_REQUIREMENT:_ Reproduce the listing in full. Omit the pictures.

+++ STORED DATA

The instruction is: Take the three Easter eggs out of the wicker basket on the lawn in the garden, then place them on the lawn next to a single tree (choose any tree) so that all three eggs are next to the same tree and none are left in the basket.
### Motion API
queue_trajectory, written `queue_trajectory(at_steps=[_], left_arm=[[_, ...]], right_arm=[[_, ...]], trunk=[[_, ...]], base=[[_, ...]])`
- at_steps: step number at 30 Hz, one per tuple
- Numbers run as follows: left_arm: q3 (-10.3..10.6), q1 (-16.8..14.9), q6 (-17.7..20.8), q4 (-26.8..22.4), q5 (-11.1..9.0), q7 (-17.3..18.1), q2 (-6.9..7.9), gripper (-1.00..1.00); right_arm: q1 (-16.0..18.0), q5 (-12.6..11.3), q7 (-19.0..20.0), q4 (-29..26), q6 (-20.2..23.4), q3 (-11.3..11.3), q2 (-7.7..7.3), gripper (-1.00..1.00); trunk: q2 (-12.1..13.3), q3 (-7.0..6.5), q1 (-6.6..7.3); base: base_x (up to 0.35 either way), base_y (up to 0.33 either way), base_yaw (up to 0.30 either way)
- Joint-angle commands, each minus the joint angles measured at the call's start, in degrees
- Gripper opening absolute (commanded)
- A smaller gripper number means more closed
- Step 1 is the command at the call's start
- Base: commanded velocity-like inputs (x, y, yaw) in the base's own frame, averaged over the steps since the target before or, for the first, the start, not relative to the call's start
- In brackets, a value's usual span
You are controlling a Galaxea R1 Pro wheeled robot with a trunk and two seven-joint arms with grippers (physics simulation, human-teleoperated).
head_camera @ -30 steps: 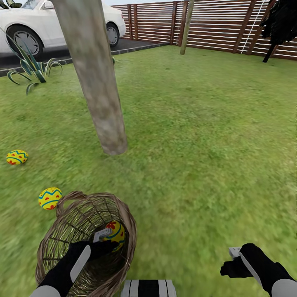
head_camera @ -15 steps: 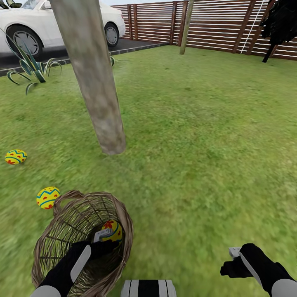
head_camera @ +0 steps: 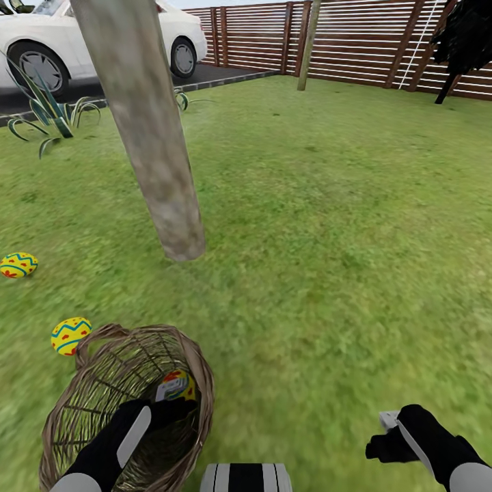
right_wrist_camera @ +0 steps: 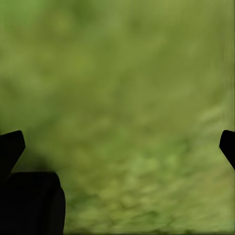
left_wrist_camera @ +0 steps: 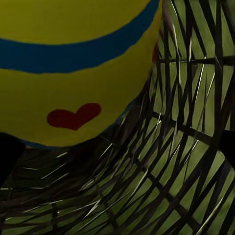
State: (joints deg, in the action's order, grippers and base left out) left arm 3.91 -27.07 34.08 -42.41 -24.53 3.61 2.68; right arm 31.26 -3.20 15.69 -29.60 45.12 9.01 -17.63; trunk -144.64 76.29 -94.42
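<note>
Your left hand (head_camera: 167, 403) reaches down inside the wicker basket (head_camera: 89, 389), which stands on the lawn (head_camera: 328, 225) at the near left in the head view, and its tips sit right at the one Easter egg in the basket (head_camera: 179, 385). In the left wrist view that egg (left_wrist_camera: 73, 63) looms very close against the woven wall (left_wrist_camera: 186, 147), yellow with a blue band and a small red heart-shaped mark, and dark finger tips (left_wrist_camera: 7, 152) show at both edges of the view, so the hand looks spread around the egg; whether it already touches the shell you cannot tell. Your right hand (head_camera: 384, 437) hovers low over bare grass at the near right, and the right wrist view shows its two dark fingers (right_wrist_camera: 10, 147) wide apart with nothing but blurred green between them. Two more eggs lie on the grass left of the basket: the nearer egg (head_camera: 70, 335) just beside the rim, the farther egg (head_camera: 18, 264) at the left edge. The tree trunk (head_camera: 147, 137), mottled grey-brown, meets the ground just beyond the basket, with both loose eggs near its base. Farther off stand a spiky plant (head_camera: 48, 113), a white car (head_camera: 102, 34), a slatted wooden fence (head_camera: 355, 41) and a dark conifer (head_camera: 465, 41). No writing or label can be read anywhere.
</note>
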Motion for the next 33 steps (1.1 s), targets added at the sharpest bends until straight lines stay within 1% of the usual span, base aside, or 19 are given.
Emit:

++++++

_RESULT BELOW:_
The instruction is: Take the three Easter eggs out of the wicker basket on the lawn in the garden, then place them on the lawn next to a single tree (choose any tree) so that all three eggs are next to the same tree and none are left in the basket.
### Motion API
queue_trajectory, written `queue_trajectory(at_steps=[_], left_arm=[[_, ...]], right_arm=[[_, ...]], trunk=[[_, ...]], base=[[_, ...]])`
- at_steps: step number at 30 Hz, one per tuple
- Numbers run as follows: left_arm: q3 (-10.3..10.6), q1 (-16.8..14.9), q6 (-17.7..20.8), q4 (-26.8..22.4), q5 (-11.1..9.0), q7 (-17.3..18.1), q2 (-6.9..7.9), gripper (-1.00..1.00); right_arm: q1 (-16.0..18.0), q5 (-12.6..11.3), q7 (-19.0..20.0), q4 (-29..26), q6 (-20.2..23.4), q3 (-11.3..11.3), q2 (-7.7..7.3), gripper (-1.00..1.00); trunk: q2 (-12.1..13.3), q3 (-7.0..6.5), q1 (-6.6..7.3); base: base_x (up to 0.35 either way), base_y (up to 0.33 either way), base_yaw (up to 0.30 either way)
- Joint-angle commands, each minus the joint angles measured at the call's start, in degrees
- Gripper opening absolute (commanded)
- A smaller gripper number means more closed
- Step 1 is the command at the call's start
- Base: commanded velocity-like inputs (x, y, yaw) in the base's own frame, averaged over the steps since the target before or, for the first, the start, not relative to the call's start
- In brackets, a value's usual span
You are controlling a Galaxea R1 Pro wheeled robot with a trunk and two seven-joint arms with grippers (physics simulation, human-teleoperated).
head_camera @ -30 steps: 
head_camera @ -15 steps: 
head_camera @ +0 steps: 
right_wrist_camera @ +0 steps: 
left_wrist_camera @ +0 steps: 
State: (joints deg, in the action's order, grippers and base left out) left arm 3.91 -27.07 34.08 -42.41 -24.53 3.61 2.68; right arm 31.26 -3.20 15.69 -29.60 45.12 9.01 -17.63; trunk -144.64 76.29 -94.42
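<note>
Your left hand (head_camera: 167, 403) reaches down inside the wicker basket (head_camera: 89, 389), which stands on the lawn (head_camera: 328, 225) at the near left in the head view, and its tips sit right at the one Easter egg in the basket (head_camera: 179, 385). In the left wrist view that egg (left_wrist_camera: 73, 63) looms very close against the woven wall (left_wrist_camera: 186, 147), yellow with a blue band and a small red heart-shaped mark, and dark finger tips (left_wrist_camera: 7, 152) show at both edges of the view, so the hand looks spread around the egg; whether it already touches the shell you cannot tell. Your right hand (head_camera: 384, 437) hovers low over bare grass at the near right, and the right wrist view shows its two dark fingers (right_wrist_camera: 10, 147) wide apart with nothing but blurred green between them. Two more eggs lie on the grass left of the basket: the nearer egg (head_camera: 70, 335) just beside the rim, the farther egg (head_camera: 18, 264) at the left edge. The tree trunk (head_camera: 147, 137), mottled grey-brown, meets the ground just beyond the basket, with both loose eggs near its base. Farther off stand a spiky plant (head_camera: 48, 113), a white car (head_camera: 102, 34), a slatted wooden fence (head_camera: 355, 41) and a dark conifer (head_camera: 465, 41). No writing or label can be read anywhere.
</note>
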Motion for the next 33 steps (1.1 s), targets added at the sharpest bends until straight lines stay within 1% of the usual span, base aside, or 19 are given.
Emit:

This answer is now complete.